August 6, 2012

Kayaking the Lost


This post is in continuation to Big Sky Kayaking.

Paddling Northwest across the Deadwater (named for an easily paddled section of river with little real current), we enter a narrow channel that leads to First Debsconeag Lake. Most mountains, rivers and towns in this area are named by Indian tribes which inhabited these lands many years ago. This history adds a mystique to a land which is still quite primitive and definitively unpopulated. This combination measures up to be the exact conditions I seek. When thoughts cross your mind of possibly being the first man to ever step onto a particular square foot of ground, you know you’ve reached an area worth exploring. Here I’ll feel comfortably home for the next few days.

Setting up camp is relatively second-nature to me at this point in the season. I pack my gear in a precise method so it’s pulled from my gear bag in the order in which it’s needed. First comes the tent, sleeping pads and sleeping bags. This is followed closely by camp kitchen necessities, my axe, and lastly a roll of toilet paper that I hang appropriately from a low-hanging pine branch (off the beaten path I may add).
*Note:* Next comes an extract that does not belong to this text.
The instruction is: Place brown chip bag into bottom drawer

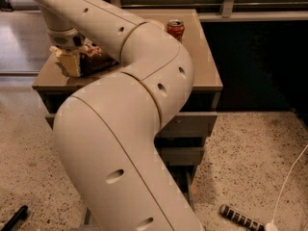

The next few days are spent paddling through the waterways which lead to a connected series of lakes. The water is crystal clear – allowing you to see the lake bottom. Very few lakes in New England remain this clean. Although I still purify the water before drinking, it tastes fresh and you know it is. 

I've included a Google Maps image to give a visual for the area explored. The Deadwater is located central on the map. See First Debsconeag to it's left.

A family of loons follow alongside my kayak for a portion of my morning paddle. They make for good neighbors that anybody would be glad to have.

Deep greens of the forest sharply grab my eye as I float on by. The picturesque landscape has me constantly reaching for my camera. Pines, spruces, and cedars stand tall against the shoreline.

Reflections on a blue-sky-filled-cove.

 
I attach my Filson duffle to the raft with thick rope and tie a monkey fist on each end so the knots will not slip. This ensures an excited lab will not send my gear to the 100ft. lake bottom.

Grassy paddling.

Our camping setup from the angle of the rippling lake. Sand for as far as the eye can see. My own secluded paradise awaits after today's long paddle. It's time to start the fire and begin cooking dinner. Meals over an open flame always taste better.


My MSR Hubba Hubba and an incredible view that I could get used to.

Brilliant colors.

Sausage dinner is prepared over a well-used grate left at the campsite.

This little bugger was climbing down the paracord attached to Casco's dog food bag. Feeding greedily, he doesn't mind posing for a photo. We relocated the dog food.

Our front yard.

Mt. Katahdin - the greatest mountain in Maine. 

Floating along.

The storm clouds begin to roll in after our first two days. We soon seek refuge within our tent and watch as rain pours down across the region. 

The rain was non-stop for the remainder of our trip. Although my camera was secured tightly in a waterproof bag, that is where it stayed until we left. The morning sun shines brightly and ever so briefly, illuminating the treeline. A dark reflection details the onset of even more rain. Luckily, we packed Carhartt gear to keep us dry and brought a leak-proof tent. Another great journey in the books....


2 comments:

elwin dutton said...

I have to say you have got some beautiful pictures.Its been years since i have been up that way.I use to live in Bucksport.Really enjoyed it.Have a friend up there that is a landscaper.

Skip from Brookline,New Hampshire

Rhon Bell said...

Skip, very glad you enjoyed the post and thanks for the comment! Truly a beautiful area!